A lot of troubled TV cops start to soften a little around the third season. Not Harry Bosch.
Amazon Prime makes the third season of the Bosch detective series available on Friday, and Titus Welliver’s (top) L.A. cop remains a bad guy’s worst enemy.
Also his own.
Picking up where the second season left off and quickly opening several new dramas, Bosch again illustrates the speed with which Harry makes things personal.
We start with the case of Veronica Allen (Jeri Ryan, left), a former porn star whose porn producer husband got himself murdered.
Harry, the lead detective on the case, is pretty sure Veronica did it. But when he has to testify at her trial, as the star witness, her attorney notes that Harry has been accused of planting evidence in the past and seems confident that accusation will plant reasonable doubt in jurors’ minds.
Meanwhile, another Hollywood producer, who is still alive, is accused of killing women he lured to his home. Here, too, Harry is pretty sure the guy did it, and what clinches it is that when Harry leaves the guy’s house after a fruitless search for evidence, the producer says this town would never convict anyone of his stature anyhow.
Other murders follow, like the puzzling death of a homeless veteran, and Harry’s plate quickly fills up.
This makes him a little snappish, which in many ways is his natural state. As originally drawn by Michael Connelly in a series of best-selling crime novels, Bosch doesn’t always play well with others.
That includes his partner Jerry Edgar (Jamie Hector, below, with Welliver), who likes Bosch but keeps his radar on whenever Bosch springs into action.
Changes are also afoot in the police department, as Harry’s superior and friend Grace Billets (Amy Aquino) is shooting for a promotion.
Her association with Bosch doesn’t turn out to necessarily be a plus in that quest.
Los Angeles is also getting a new mayor, which may be good news for Bosch’s commander Irvin Irving (Lance Reddick). It’s definitely good news, to Bosch’s thinking, that the new mayor isn’t Rick O’Shea (Steven Culp), the district attorney Bosch has long scorned as a timid wimp.
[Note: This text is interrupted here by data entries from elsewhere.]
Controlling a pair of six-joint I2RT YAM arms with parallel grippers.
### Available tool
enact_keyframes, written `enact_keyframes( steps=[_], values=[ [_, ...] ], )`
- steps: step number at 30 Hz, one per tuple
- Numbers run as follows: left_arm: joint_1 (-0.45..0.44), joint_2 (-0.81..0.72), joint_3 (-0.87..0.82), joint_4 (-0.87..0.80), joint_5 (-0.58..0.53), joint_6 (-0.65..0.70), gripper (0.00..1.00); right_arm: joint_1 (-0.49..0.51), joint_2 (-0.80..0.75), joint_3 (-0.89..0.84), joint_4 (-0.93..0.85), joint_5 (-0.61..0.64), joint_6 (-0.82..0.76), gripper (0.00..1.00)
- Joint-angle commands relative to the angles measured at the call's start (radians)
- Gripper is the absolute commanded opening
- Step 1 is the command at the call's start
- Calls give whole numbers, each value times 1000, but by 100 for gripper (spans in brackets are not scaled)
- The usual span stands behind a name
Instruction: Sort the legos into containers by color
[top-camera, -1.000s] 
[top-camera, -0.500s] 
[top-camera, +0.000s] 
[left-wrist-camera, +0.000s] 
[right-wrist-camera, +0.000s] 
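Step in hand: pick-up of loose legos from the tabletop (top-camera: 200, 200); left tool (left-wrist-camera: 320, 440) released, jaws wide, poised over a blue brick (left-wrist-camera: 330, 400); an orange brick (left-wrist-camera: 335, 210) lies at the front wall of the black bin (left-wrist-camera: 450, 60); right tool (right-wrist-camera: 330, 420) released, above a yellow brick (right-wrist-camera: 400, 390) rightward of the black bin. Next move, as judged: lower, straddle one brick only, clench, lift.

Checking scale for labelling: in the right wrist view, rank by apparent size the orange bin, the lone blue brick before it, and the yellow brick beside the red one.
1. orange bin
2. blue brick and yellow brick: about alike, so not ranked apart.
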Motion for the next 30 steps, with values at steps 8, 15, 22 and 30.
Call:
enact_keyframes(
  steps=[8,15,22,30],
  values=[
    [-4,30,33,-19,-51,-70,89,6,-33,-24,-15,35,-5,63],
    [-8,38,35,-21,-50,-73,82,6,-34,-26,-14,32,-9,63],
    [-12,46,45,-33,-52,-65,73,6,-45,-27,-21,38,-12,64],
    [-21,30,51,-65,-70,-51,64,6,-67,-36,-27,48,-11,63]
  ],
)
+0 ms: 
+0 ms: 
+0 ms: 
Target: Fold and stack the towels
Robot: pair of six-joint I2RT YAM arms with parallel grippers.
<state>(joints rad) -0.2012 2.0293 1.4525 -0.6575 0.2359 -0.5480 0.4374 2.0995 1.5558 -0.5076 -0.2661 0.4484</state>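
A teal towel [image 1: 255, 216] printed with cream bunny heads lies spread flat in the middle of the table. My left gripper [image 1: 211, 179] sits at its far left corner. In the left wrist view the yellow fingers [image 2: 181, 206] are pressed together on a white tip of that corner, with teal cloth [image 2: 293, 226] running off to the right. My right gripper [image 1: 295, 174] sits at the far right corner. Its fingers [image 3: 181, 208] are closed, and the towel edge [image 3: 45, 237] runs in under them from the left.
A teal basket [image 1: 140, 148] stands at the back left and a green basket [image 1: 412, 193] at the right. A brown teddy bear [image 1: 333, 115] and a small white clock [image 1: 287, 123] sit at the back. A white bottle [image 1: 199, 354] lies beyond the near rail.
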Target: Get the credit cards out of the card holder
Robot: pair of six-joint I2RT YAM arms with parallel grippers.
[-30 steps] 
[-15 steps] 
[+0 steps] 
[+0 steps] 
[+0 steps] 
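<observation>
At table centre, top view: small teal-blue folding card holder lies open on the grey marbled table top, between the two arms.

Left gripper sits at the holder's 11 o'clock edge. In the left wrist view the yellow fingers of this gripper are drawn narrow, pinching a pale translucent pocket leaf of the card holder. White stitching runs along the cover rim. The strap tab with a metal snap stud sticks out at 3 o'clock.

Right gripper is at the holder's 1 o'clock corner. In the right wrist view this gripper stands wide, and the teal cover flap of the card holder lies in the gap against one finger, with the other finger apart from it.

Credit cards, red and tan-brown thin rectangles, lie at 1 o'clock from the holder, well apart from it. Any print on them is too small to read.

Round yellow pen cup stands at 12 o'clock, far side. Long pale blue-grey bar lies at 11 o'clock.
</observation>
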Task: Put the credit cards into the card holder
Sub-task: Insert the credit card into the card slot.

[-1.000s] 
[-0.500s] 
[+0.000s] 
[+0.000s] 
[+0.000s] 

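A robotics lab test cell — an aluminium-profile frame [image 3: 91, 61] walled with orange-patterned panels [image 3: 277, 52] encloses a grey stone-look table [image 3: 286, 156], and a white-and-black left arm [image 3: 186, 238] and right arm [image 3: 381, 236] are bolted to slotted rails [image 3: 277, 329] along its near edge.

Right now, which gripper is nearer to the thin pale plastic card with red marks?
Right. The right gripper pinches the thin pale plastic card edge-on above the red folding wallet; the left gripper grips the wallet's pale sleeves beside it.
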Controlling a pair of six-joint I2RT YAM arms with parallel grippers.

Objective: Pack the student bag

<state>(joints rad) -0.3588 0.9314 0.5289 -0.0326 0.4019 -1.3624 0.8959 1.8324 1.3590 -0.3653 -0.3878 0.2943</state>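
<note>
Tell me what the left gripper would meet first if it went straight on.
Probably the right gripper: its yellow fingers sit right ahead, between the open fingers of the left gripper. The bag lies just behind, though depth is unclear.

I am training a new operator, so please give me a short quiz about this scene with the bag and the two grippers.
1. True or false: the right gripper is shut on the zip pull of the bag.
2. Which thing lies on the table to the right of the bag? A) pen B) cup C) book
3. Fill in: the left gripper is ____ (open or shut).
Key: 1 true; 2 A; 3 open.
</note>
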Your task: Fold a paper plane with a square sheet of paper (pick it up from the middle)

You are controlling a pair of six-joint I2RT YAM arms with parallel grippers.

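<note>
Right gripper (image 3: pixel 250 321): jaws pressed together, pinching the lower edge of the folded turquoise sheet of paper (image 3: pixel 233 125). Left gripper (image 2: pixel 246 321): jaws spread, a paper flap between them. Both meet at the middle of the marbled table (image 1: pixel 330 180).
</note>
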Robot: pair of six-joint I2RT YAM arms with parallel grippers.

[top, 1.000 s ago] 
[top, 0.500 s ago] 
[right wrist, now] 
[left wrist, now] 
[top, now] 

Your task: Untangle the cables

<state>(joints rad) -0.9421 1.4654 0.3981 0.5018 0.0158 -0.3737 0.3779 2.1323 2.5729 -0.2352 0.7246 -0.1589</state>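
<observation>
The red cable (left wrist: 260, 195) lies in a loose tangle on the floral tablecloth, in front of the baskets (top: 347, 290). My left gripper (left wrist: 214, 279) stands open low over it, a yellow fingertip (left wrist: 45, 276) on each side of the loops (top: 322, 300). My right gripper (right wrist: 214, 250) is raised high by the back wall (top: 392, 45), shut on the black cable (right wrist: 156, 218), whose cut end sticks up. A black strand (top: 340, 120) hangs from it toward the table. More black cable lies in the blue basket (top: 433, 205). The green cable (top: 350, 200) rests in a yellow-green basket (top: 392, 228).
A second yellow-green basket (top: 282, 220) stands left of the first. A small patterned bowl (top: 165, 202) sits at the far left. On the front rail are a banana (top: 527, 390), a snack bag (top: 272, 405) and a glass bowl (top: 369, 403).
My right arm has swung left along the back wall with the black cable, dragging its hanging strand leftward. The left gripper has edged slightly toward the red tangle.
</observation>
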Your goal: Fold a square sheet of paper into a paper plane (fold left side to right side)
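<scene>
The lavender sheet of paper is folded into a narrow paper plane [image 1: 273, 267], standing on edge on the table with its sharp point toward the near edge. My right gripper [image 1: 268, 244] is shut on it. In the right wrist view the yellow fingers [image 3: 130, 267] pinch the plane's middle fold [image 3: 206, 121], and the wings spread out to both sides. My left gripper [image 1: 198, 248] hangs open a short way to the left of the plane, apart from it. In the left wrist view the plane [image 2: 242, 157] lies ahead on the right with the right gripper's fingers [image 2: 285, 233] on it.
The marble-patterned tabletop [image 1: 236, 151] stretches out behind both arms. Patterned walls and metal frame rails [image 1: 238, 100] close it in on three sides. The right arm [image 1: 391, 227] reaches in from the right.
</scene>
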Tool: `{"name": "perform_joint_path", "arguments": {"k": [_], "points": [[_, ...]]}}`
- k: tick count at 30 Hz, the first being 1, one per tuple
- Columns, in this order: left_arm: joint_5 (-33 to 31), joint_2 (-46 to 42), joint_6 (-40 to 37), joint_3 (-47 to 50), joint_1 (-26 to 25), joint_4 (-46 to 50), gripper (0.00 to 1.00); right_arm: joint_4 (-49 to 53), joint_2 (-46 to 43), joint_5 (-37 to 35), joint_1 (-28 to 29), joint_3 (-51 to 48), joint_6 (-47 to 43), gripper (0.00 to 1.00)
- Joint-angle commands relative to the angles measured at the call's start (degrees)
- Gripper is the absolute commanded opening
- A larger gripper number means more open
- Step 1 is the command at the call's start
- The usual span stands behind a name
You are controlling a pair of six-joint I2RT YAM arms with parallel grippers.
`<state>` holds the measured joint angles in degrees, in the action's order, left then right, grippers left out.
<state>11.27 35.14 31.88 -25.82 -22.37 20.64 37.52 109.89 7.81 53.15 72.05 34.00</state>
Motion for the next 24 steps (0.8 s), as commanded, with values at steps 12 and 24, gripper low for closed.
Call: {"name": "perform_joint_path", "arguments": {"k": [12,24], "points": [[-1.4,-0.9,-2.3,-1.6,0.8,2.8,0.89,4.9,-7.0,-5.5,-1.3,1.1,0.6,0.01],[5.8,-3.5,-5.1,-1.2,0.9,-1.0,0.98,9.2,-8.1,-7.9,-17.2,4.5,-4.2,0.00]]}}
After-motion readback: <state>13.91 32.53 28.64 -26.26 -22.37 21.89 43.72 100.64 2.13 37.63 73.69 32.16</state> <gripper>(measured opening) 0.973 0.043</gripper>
Amid all this, Bosch may also be poking around at the idea of romance, though it’s clear that would only happen if it didn’t distract him from battling bad guys.
In general, the fact Bosch will never be voted Mr. Congeniality or become the teacher’s pet in the LAPD hasn’t bothered him before and doesn’t bother him now.
What does start to bother him is that his reputation could be hindering his pursuit of bad guys, and one of the suspects in these new marquee cases is plotting to make that reputation even darker.
It’s enough to make a guy take up smoking again.
Fortunately, Connelly and new showrunner Daniel Pyne, who replaces Eric Overmyer, make good use of the one moderating influence in Bosch’s life: his daughter Maddie (Madison Lintz).
She’s a smart kid and also an unusual one. Despite being a teenager, she seems to genuinely care for her old man. She also takes the time to pay attention to him and, as a result, understands him pretty well.
This season he starts teaching her to drive, scenes that are played for the bonding rather than the laughs.
In its third year, Bosch remains somewhere between serial drama and procedural. Certain matters get resolved along the way, and others hang around.
That feels pretty true to life – and so, thanks to Welliver, Lintz and the rest of a solid cast, does one of the best cop shows around.